Szczególnie pasjonujący jest dla mnie problem równowagi w życiu człowieka, a choroba jest właśnie stanem nierównowagi w duszy i ciele. Równowaga jin-jang w organizmie, kwasowo-zasadowa, równowaga tzw. doszy w ujęciu ayurwedyjskim, równowaga pięciu żywiołów w ciele, równowaga półkul mózgowych, równowaga między rozwojem intelektualnym, fizycznym, emocjonalnym i duchowym; w architekturze (tzw. złota proporcja), między ludźmi a przyrodą – to tylko niektóre przykłady wagi równowagi w zachowaniu zdrowia, optymalnym wykorzystaniu swojego potencjału i właściwego funkcjonowania. Te wszystkie parametry można mierzyć oraz regulować je poprzez odpowiednie działania.

Zadziwiające są również możliwości zastosowania radiestezji w życiu człowieka. Pacjenci poprzez swoje oczekiwania przekonali mnie, że prawie wszystko można sprawdzić metodami radiestezyjnymi. Nie tylko sam organizm, interakcje między lekami, niedobory witamin i biopierwiastków, rodzaje alergenów ale także ocenić związek małżeński, dobrać pożywienie, biżuterię, sprawdzić wszelkie zagrożenia w mieszkaniu, zgodność z rodzajem wykonywanego zawodu, czas przeprowadzki, uzyskać informację ze zdjęcia itd.

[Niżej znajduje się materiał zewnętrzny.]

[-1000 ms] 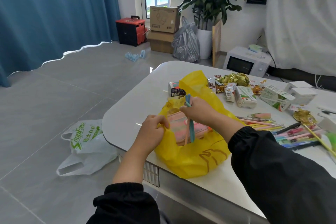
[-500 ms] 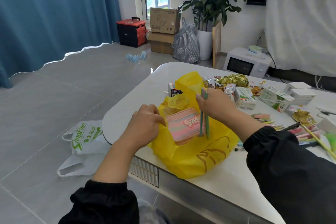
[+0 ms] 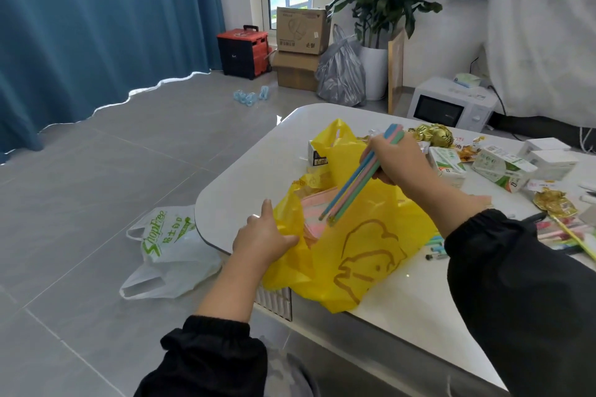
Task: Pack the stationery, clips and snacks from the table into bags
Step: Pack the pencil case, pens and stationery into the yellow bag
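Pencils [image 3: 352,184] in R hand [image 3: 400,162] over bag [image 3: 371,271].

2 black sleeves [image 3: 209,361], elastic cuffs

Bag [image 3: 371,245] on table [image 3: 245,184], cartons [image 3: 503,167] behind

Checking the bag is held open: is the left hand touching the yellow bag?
Touching. The head view shows the left hand gripping the yellow bag at its near edge, plastic bunched there.
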Demonstrator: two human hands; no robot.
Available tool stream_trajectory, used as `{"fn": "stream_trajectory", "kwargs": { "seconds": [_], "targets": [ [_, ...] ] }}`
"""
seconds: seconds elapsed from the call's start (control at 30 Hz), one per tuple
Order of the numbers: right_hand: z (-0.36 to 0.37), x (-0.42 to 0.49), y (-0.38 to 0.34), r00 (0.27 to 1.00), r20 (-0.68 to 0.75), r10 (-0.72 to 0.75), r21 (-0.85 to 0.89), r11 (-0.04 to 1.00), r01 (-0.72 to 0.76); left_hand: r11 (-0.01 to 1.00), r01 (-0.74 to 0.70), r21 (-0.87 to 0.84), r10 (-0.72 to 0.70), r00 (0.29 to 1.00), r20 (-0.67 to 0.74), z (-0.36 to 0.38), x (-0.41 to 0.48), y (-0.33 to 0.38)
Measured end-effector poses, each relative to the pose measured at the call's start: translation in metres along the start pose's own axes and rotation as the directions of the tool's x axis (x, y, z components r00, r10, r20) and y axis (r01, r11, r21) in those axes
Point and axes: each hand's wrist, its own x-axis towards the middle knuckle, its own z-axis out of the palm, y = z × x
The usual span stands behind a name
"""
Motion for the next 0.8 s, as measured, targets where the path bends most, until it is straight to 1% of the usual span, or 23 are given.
{"fn": "stream_trajectory", "kwargs": {
  "seconds": [0.07, 0.13, 0.17, 0.23, 0.3, 0.33, 0.37, 0.4, 0.43, 0.5, 0.53, 0.57, 0.6, 0.63, 0.67, 0.73, 0.77, 0.8],
  "targets": [
    [0.005, -0.003, 0.005, 0.998, 0.055, 0.015, 0.015, 1.0, -0.016, 1.0, 0.019, -0.018, -0.019, 1.0, 0.013, -0.001, -0.001, -0.005],
    [0.01, -0.004, 0.011, 0.994, 0.11, -0.001, -0.004, 1.0, 0.001, 0.996, -0.001, -0.085, 0.001, 1.0, 0.002, -0.003, -0.003, -0.005],
    [0.013, -0.005, 0.012, 0.99, 0.138, -0.007, -0.02, 1.0, 0.01, 0.987, -0.032, -0.158, 0.029, 0.999, -0.018, -0.005, -0.004, -0.003],
    [0.019, -0.004, 0.013, 0.984, 0.179, -0.024, -0.086, 0.995, 0.04, 0.937, -0.098, -0.335, 0.077, 0.994, -0.074, -0.008, -0.008, 0.004],
    [0.021, -0.002, 0.008, 0.976, 0.196, -0.094, -0.234, 0.962, 0.139, 0.881, -0.168, -0.442, 0.12, 0.984, -0.135, -0.012, -0.009, 0.008],
    [0.021, -0.001, 0.005, 0.965, 0.212, -0.152, -0.333, 0.917, 0.218, 0.856, -0.206, -0.475, 0.148, 0.977, -0.157, -0.013, -0.009, 0.009],
    [0.019, 0.0, 0.001, 0.949, 0.236, -0.207, -0.443, 0.847, 0.295, 0.83, -0.238, -0.505, 0.174, 0.97, -0.171, -0.014, -0.009, 0.009],
    [0.017, 0.001, -0.001, 0.933, 0.263, -0.247, -0.566, 0.744, 0.356, 0.803, -0.263, -0.535, 0.196, 0.964, -0.18, -0.014, -0.009, 0.01],
    [0.013, 0.002, -0.004, 0.917, 0.296, -0.266, -0.684, 0.612, 0.398, 0.774, -0.282, -0.567, 0.211, 0.959, -0.189, -0.014, -0.01, 0.01],
    [0.007, 0.002, -0.005, 0.905, 0.356, -0.233, -0.829, 0.369, 0.422, 0.716, -0.315, -0.624, 0.226, 0.949, -0.22, -0.012, -0.01, 0.011],
    [0.004, 0.003, -0.004, 0.905, 0.379, -0.194, -0.86, 0.288, 0.422, 0.693, -0.332, -0.64, 0.23, 0.943, -0.241, -0.01, -0.011, 0.012],
    [0.002, 0.003, -0.002, 0.903, 0.402, -0.155, -0.87, 0.242, 0.429, 0.677, -0.348, -0.649, 0.236, 0.937, -0.257, -0.009, -0.011, 0.014],
    [0.003, 0.002, 0.001, 0.897, 0.425, -0.125, -0.868, 0.226, 0.443, 0.665, -0.36, -0.654, 0.241, 0.933, -0.268, -0.008, -0.012, 0.015],
    [0.004, 0.001, 0.003, 0.884, 0.454, -0.112, -0.853, 0.232, 0.467, 0.655, -0.371, -0.659, 0.247, 0.928, -0.278, -0.007, -0.013, 0.017],
    [0.007, -0.001, 0.005, 0.871, 0.476, -0.121, -0.823, 0.286, 0.49, 0.646, -0.381, -0.661, 0.252, 0.924, -0.287, -0.005, -0.013, 0.019],
    [0.012, -0.005, 0.004, 0.856, 0.481, -0.189, -0.735, 0.445, 0.511, 0.632, -0.398, -0.664, 0.257, 0.917, -0.305, -0.001, -0.015, 0.022],
    [0.015, -0.007, 0.002, 0.846, 0.486, -0.22, -0.707, 0.47, 0.529, 0.621, -0.403, -0.672, 0.253, 0.915, -0.315, 0.001, -0.015, 0.023],
    [0.018, -0.007, 0.002, 0.834, 0.509, -0.212, -0.709, 0.446, 0.546, 0.605, -0.405, -0.685, 0.245, 0.914, -0.324, 0.003, -0.015, 0.023]
  ]
}}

Aktualnie wszelkie informację uzyskuję bez użycia wahadła radiestezyjnego, wykorzystując dar jasnowiedzenia.

Odskocznią od powyższych, jakże frapujących dziedzin jest dla mnie książka. Uwielbiam je czytać i to zarówno tzw. klasykę jak i pozycje współczesne. Rozkoszowałem się „Czarodziejską Górą” T.Manna, książkami E.M. Remarque, J.Steinbecka, E.Caldwella, M.Prousta. Bliskie są mi również powieści Z.Nienackiego i W.Whortona. Natomiast najlepiej relaksuję się na łonie przyrody, przepadam za wędrówkami w górach.

Intrygują mnie także channelingowe kontakty ze światem duchowym głównie w kontekście pozyskiwanych z tych źródeł informacji. Także Kalendarz Majów jest źródłem inspiracji oraz odkrywczych myśli.

Jeśli ma się plany i marzenia, cele do osiągnięcia i misję życiową do spełnienia, to życie, którego jest się kreatorem, może być piękne i fascynujące.